_What you will do:_ Your reply should be the whole listing, copied exactly, with the pictures left out.

=== Source data ===

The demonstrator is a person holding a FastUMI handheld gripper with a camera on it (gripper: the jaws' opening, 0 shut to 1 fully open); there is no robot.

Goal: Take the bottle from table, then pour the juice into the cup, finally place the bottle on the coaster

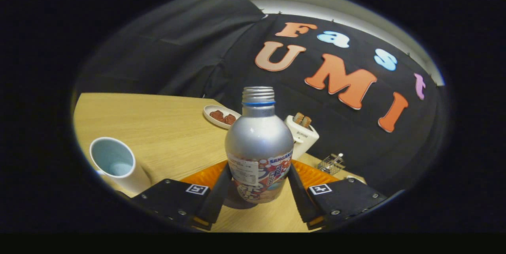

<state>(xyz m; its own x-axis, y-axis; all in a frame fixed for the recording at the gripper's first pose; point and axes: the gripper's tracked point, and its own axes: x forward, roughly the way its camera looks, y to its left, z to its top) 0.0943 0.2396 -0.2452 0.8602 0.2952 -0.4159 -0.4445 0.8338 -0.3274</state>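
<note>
jaws clenched on bottle [259,155], one finger [216,198] pressing each side of its labelled lower body. bottle silver, upright, cap off, threaded neck with blue ring. orange coaster [312,175] just behind bottle, on wooden tabletop [170,131]. white cup [116,165], open mouth tilted toward camera, left of jaws. beyond: small plate [221,116] with reddish pieces, white toaster [302,135], wire rack [331,164].

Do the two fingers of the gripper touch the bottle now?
Touching. In the gripper view both fingers press the sides of the silver bottle, no gap visible.
</note>
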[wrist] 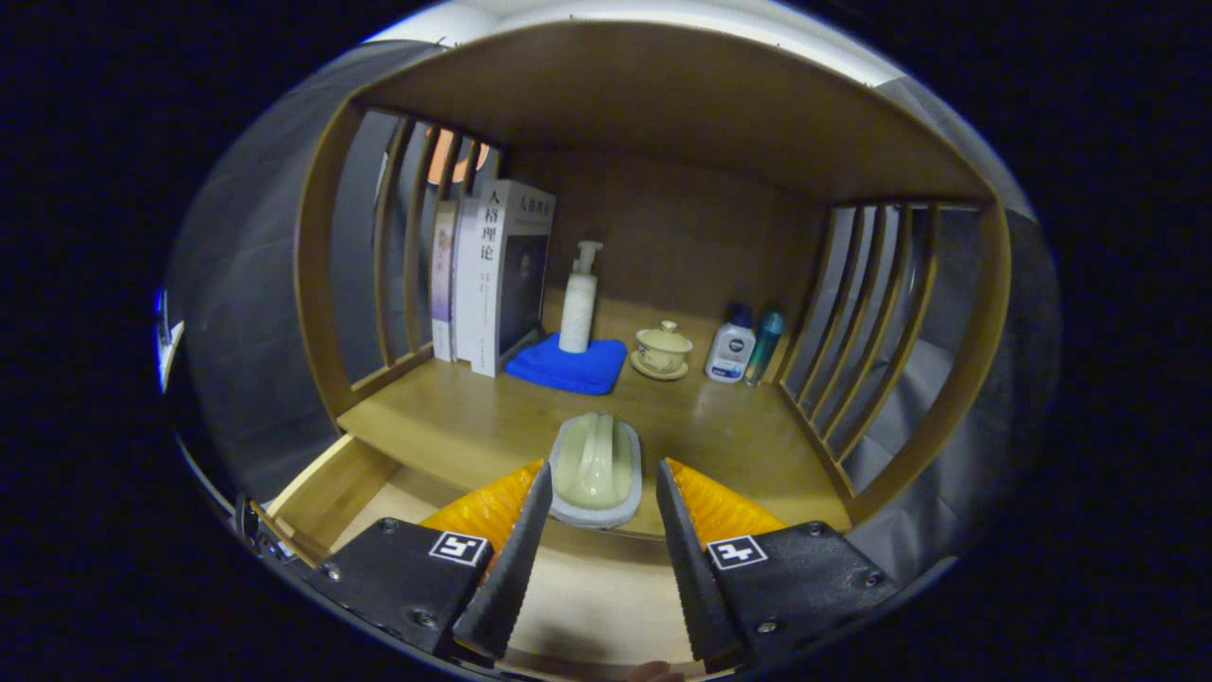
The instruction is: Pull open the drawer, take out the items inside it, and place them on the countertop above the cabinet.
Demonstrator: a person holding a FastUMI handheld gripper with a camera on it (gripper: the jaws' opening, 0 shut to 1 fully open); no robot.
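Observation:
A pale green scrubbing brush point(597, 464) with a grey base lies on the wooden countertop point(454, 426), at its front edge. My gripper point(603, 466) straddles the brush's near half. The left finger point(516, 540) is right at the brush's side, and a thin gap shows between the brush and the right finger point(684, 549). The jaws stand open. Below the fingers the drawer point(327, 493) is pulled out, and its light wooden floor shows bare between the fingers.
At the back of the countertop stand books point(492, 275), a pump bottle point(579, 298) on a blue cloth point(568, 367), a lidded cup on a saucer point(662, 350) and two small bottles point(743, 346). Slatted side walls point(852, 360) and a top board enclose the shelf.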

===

_Task result:_
The demonstrator is a person holding a FastUMI handheld gripper with a camera on it (gripper: the jaws' opening, 0 shut to 1 fully open); there is no robot.

Goal: Take the bottle from table, then pour the juice into the cup, finally place the bottle on the coaster


<state>(xyz m; its own x-axis, y-axis; all in a frame fixed for the recording at the gripper's first pose; point and axes: the gripper's tracked point, and its own axes: x forward, roughly the way its camera looks, y to its left, z to its top) 0.0943 0.2396 -0.2452 0.8602 0.2952 -0.4159 -0.4445 0.8338 -0.3274</state>
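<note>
jaws clenched on bottle [259,155], one finger [216,198] pressing each side of its labelled lower body. bottle silver, upright, cap off, threaded neck with blue ring. orange coaster [312,175] just behind bottle, on wooden tabletop [170,131]. white cup [116,165], open mouth tilted toward camera, left of jaws. beyond: small plate [221,116] with reddish pieces, white toaster [302,135], wire rack [331,164].

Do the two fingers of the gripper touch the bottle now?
Touching. In the gripper view both fingers press the sides of the silver bottle, no gap visible.
</note>
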[wrist] 
The instruction is: Pull open the drawer, take out the items inside it, and place them on the countertop above the cabinet.
Demonstrator: a person holding a FastUMI handheld gripper with a camera on it (gripper: the jaws' opening, 0 shut to 1 fully open); no robot.
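Observation:
A pale green scrubbing brush point(597, 464) with a grey base lies on the wooden countertop point(454, 426), at its front edge. My gripper point(603, 466) straddles the brush's near half. The left finger point(516, 540) is right at the brush's side, and a thin gap shows between the brush and the right finger point(684, 549). The jaws stand open. Below the fingers the drawer point(327, 493) is pulled out, and its light wooden floor shows bare between the fingers.
At the back of the countertop stand books point(492, 275), a pump bottle point(579, 298) on a blue cloth point(568, 367), a lidded cup on a saucer point(662, 350) and two small bottles point(743, 346). Slatted side walls point(852, 360) and a top board enclose the shelf.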

The response is complete as it stands.